Marta – „Spotkanie z samym sobą, z ukochaną osobą i Panem Bogiem.”

Tak, to było wyjątkowe spotkanie. Choć nie wiedziałam, że takie będzie, rekolekcje porszewickie przeszły moje najśmielsze oczekiwania. A wszystko zaczęło się od telefonu mamy mojego ukochanego. Pani Maria zapytała się, czy nie chcielibyśmy z Robertem pojechać na rekolekcje dla zakochanych organizowane przez małżeństwa z Zespołu Mocni w Duchu. Mocnych w Duchu wprawdzie kojarzyłam z mszą świętą o uzdrowienie w Łodzi, w której kilka razy uczestniczyłam łącząc się przez Internet i miałam z nią związane bardzo dobre asocjacje, ale mimo to nie byłam do końca przekonana, czy jechać. Co mnie wstrzymywało? Trudno powiedzieć, może obawa przed przeintelektualizowanym spotkaniem, przed zbyt natarczywą ewangelizacją, może też dość chłodny stosunek Roberta do tego typu spotkań, zniechęcająca była też konieczność dojazdu z Warszawy po godzinach intensywnej pracy. Zdecydowanie łatwiej było nie pojechać. Jak bardzo się dzisiaj cieszę, że mimo przeciwności zdecydowaliśmy się jednak pojechać do Porszewic. To były przecież rekolekcje dla zakochanych – a więc dla nikogo innego, lecz dla nas właśnie.

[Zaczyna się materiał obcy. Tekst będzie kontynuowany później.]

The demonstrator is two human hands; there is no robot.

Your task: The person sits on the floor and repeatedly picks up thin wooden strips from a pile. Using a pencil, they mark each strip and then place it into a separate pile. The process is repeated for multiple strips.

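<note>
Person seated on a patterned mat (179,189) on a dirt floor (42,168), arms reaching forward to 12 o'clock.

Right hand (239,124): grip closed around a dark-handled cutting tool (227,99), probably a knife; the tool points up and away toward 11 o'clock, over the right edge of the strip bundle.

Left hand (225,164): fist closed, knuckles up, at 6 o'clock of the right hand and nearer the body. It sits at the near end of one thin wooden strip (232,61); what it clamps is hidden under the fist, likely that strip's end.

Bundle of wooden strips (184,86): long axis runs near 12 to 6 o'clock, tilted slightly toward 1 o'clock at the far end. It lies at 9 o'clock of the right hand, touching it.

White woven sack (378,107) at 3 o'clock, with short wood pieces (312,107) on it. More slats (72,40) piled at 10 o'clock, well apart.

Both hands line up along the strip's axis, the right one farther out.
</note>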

Spotkanie rekolekcyjne połączyło w sobie wyciszającą medytację, ciekawe wykłady z elementami psychologii oraz pomysłowe warsztaty podczas których mieliśmy szansę zastosowania zdobytej teorii w praktyce. W czasie rekolekcji zwrócono naszą uwagę na istnienie u każdego człowieka innego temperamentu (temperamenty rzadko zresztą występują w czystej postaci, najczęściej się przenikają) oraz ukazano w jaki sposób warunkują one nasze reakcje na rozmaite bodźce. Specjalnie przygotowany w tym celu kwestionariusz pozwolił nam – choć w przybliżeniu – określić temperament własny i drugiej połówki. Następnie, na podstawie uprzedniej obserwacji natury drugiego człowieka podjęliśmy próbę znalezienia klucza do jego „obsługi” poprzez uświadomienie sobie jego potrzeb w pierwszej kolejności, następnie zaś przez zrozumienie jego reakcji.

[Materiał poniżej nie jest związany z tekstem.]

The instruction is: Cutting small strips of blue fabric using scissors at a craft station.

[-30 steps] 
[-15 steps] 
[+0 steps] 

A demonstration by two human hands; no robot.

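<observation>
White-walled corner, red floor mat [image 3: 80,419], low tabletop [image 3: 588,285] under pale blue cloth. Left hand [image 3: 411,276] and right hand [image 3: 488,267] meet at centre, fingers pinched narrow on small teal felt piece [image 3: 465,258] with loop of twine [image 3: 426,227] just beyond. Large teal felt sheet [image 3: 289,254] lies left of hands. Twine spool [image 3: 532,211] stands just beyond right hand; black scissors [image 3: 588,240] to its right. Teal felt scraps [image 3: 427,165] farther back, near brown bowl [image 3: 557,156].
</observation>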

Podczas warsztatów z psychologami zapoznano nas z czynnikami miłości (krzywymi namiętności, intymności i zaangażowania) oraz naturalnymi fazami przez które przechodzi miłość (tj. zauroczenie, romantyczność, miłość pełna, miłość przyjacielska, miłość pusta). Czas nieubłaganie płynie i wywiera wpływ na nas, nasz związek i odczuwanie szczęścia. Natomiast uświadomienie sobie istnienia tych wszystkich czynników i ich nieuniknionych przemian z upływem czasu, pozwala lepiej zrozumieć dlaczego związek z drugim człowiekiem nieustannie się zmienia, przede wszystkim zaś pozwala na pracę nad tym związkiem w taki sposób, aby zmieniał się w dobrym kierunku.

Jednym z ciekawszych zadań w Porszewicach był spacer i przeprowadzenie szczerej rozmowy z drugą połówką o tym co w jej życiu zmieniało ją i sprawiło, że jest tym kim jest (dobre i złe doświadczenia). Uważam ten fragment za bardzo istotną podróż w głąb samego siebie, podróż w którą zabraliśmy też bliską nam osobę, podróż którą będziemy kontynuować przez całe – wspólne – życie.

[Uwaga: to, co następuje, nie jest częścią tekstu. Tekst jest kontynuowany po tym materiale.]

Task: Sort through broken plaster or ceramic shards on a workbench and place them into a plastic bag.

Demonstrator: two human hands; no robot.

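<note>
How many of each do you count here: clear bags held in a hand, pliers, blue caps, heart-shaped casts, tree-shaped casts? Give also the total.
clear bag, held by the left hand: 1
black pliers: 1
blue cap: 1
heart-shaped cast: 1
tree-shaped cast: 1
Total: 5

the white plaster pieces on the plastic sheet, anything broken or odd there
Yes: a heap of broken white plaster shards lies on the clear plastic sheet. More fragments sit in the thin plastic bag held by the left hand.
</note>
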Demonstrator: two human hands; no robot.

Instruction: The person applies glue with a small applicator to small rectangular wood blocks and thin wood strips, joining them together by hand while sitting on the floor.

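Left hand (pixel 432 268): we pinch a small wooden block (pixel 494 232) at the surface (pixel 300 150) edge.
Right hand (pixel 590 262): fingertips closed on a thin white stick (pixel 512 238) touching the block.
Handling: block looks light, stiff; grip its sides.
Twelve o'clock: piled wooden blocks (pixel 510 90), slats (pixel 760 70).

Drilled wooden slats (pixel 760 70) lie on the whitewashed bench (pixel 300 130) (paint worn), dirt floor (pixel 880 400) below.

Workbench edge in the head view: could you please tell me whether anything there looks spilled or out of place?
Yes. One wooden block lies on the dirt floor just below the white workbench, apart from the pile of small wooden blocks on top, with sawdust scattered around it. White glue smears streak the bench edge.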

Poranne medytacje ignacjańskie wprowadzały nas w kolejne dni spotkania – spotkania z Panem Bogiem przede wszystkim. Ukoronowaniem którego stała się wieczorna msza o uwolnienie z modlitwą wstawienniczą. Było to niezwykłe przeżycie, przy akompaniamencie charyzmatycznego śpiewu Mocnych w Duchu i modlitwie wstawienniczej w naszych własnych intencjach niezaprzeczalnie czuło się obecność Ojca, spokój i radość.

Porszewice uporządkowały i ubogaciły moją wiedzę o drugim człowieku, a także o samej sobie. Wyjechałam do domu z użyteczną bazą, jak rozmawiać i rozumieć rozmówcę, by nie dochodziło do konfliktów, a także jak zaistniały już konflikt zacząć rozwiązywać. Określiłabym te rekolekcje jako niesamowite spotkanie siebie samego ze swoimi oczekiwaniami i zranieniami oraz spotkanie drugiej osoby z jej oczekiwaniami i zranieniami, a pośród tego wszystkiego stał cierpliwy i kochający Pan Bóg.
Beata i Piotr – Dwa koła zębate które nawzajem się dopełniają i współgrają

Chcę podzielić sie z Wami tym co przeżyłam podczas rekolekcji w Porszewicach. Trochę trudno mi zacząć, bo nie należę do osób Śmiałych. Dlatego długo się zastanawiałam czy sie w końcu przełamać. Po drugie pisarzem też nie, jestem a po trzecie chyba żadne słowa nie wyrażą moich przeżyć. Ale mimo wszystko chcę to napisać aby podziękować Bogu za otrzymane łaski.

Może zacznę od początku ;))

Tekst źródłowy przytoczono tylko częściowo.